The data below should be restated word for word, pictures omitted.

======== Given data

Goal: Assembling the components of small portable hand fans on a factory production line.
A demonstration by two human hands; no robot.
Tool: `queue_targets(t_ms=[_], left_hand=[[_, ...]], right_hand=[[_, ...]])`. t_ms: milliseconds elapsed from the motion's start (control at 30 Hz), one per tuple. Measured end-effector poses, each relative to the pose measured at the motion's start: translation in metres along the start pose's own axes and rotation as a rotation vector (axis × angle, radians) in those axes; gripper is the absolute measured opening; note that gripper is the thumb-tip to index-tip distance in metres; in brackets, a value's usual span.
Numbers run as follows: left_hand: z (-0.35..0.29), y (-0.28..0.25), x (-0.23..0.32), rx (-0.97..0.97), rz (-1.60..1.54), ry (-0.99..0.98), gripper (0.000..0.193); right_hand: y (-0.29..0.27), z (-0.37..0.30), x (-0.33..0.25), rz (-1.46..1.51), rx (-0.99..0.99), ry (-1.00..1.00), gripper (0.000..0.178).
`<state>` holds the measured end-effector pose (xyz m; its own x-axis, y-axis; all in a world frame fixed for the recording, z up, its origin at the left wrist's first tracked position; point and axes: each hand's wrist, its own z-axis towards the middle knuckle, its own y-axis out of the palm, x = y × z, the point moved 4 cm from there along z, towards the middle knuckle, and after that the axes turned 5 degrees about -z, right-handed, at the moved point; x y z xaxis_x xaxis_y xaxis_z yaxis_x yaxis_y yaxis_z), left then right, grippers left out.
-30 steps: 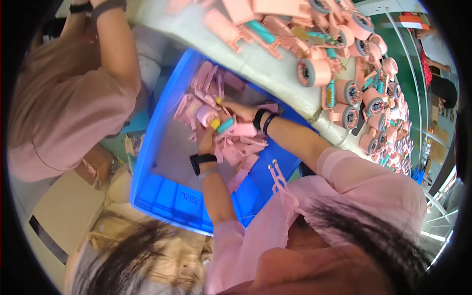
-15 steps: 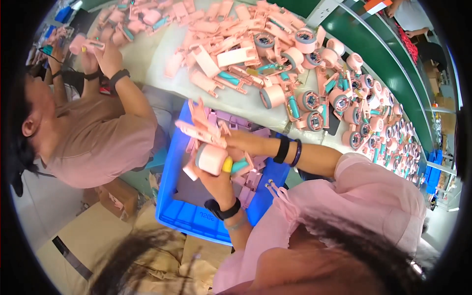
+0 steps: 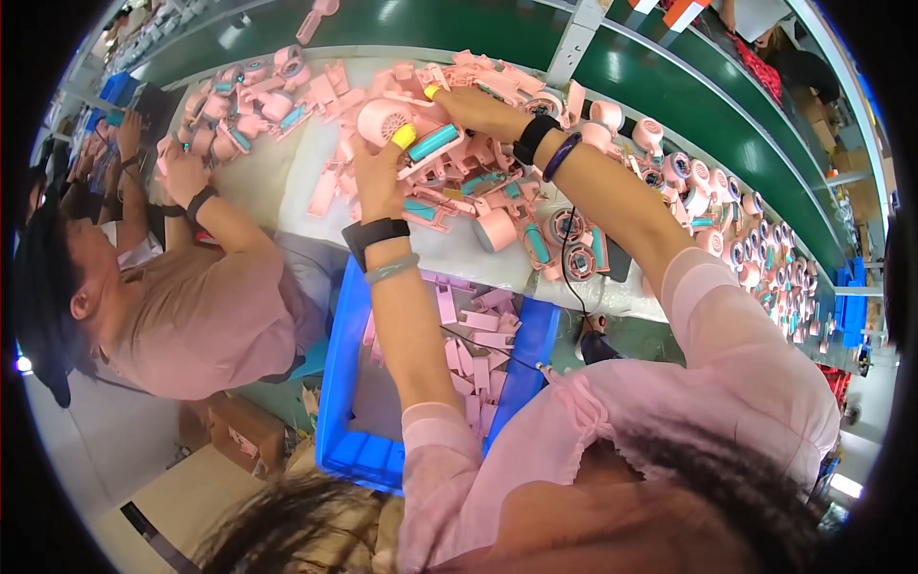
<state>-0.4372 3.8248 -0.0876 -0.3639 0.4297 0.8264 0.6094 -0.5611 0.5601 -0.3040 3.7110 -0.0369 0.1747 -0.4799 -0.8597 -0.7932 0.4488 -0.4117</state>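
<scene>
My left hand (image 3: 381,177) is closed around a pink handheld fan (image 3: 384,120) with a round grille and an open handle. A teal cylindrical battery (image 3: 435,143) lies along that handle, and a yellow cover sits on one fingertip of this hand. Farther right, my right hand (image 3: 470,107) reaches over the heap of pink plastic parts (image 3: 330,182). Its fingers are bent among pink pieces, with a yellow-tipped digit stretched leftward; what they grip is hidden. Below my forearms stands a blue bin (image 3: 359,450) with pink shell pieces (image 3: 492,340) inside.
Many fan heads with batteries (image 3: 579,260) cover the right side of the table (image 3: 469,251). A green conveyor (image 3: 382,33) runs behind. On the left a co-worker (image 3: 206,320) handles pink parts. Cardboard boxes (image 3: 206,493) stand at lower left, and a thin black cable (image 3: 571,277) hangs near my right arm.
Both hands have moved from above the blue bin forward to the heap on the table. The fan has travelled with my left hand. The pink shells in my right hand no longer show distinctly.
</scene>
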Motion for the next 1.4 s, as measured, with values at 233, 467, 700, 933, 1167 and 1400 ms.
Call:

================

** Your response **
Goal: Assembling the components of small portable hand fans on a factory production line.
A demonstration by two human hands; no robot.
Tool: `queue_targets(t_ms=[_], left_hand=[[_, ...]], right_hand=[[_, ...]])`. t_ms: milliseconds elapsed from the motion's start (control at 30 Hz), one per tuple. Measured end-effector poses, each relative to the pose measured at the motion's start: translation in metres along the start pose's own axes and rotation as a rotation vector (axis × angle, radians) in those axes; gripper is the absolute measured opening; note that gripper is the thumb-tip to index-tip distance in metres; in brackets, a value's usual span.
Numbers run as follows: left_hand: z (-0.35..0.29), y (-0.28..0.25), x (-0.23..0.32), rx (-0.97..0.97), rz (-1.60..1.54), ry (-0.99..0.98), gripper (0.000..0.193); right_hand: y (-0.29..0.27), z (-0.37..0.30), x (-0.33..0.25), rz (-1.46..1.51), rx (-0.99..0.99), ry (-1.00..1.00), gripper (0.000..0.178).
`<state>` holds the measured end-effector pose (xyz m; its own x-axis, y-axis; all in a world frame fixed for the recording, z up, its origin at the left wrist's first tracked position; point and axes: each hand's wrist, its own z-axis towards the middle knuckle, its own y-axis out of the palm, x = y × z, the point moved 4 cm from there along z, towards the middle knuckle, and after that the axes turned 5 degrees about -z, right-handed, at the moved point; x y z xaxis_x xaxis_y xaxis_z yaxis_x yaxis_y yaxis_z), left then right, grippers left out.
-30 steps: 
-15 steps: 
+0 steps: 
<state>-0.4372 3.8248 -0.0876 -0.3639 0.4297 0.8264 0.6094 -0.5611 0.5601 -0.3040 3.7110 -0.0369 0.1747 -0.4799 -0.8597 -0.7932 0.4488 -0.4117</state>
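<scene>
My left hand (image 3: 381,177) is closed around a pink handheld fan (image 3: 384,120) with a round grille and an open handle. A teal cylindrical battery (image 3: 435,143) lies along that handle, and a yellow cover sits on one fingertip of this hand. Farther right, my right hand (image 3: 470,107) reaches over the heap of pink plastic parts (image 3: 330,182). Its fingers are bent among pink pieces, with a yellow-tipped digit stretched leftward; what they grip is hidden. Below my forearms stands a blue bin (image 3: 359,450) with pink shell pieces (image 3: 492,340) inside.
Many fan heads with batteries (image 3: 579,260) cover the right side of the table (image 3: 469,251). A green conveyor (image 3: 382,33) runs behind. On the left a co-worker (image 3: 206,320) handles pink parts. Cardboard boxes (image 3: 206,493) stand at lower left, and a thin black cable (image 3: 571,277) hangs near my right arm.
Both hands have moved from above the blue bin forward to the heap on the table. The fan has travelled with my left hand. The pink shells in my right hand no longer show distinctly.
</scene>
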Motion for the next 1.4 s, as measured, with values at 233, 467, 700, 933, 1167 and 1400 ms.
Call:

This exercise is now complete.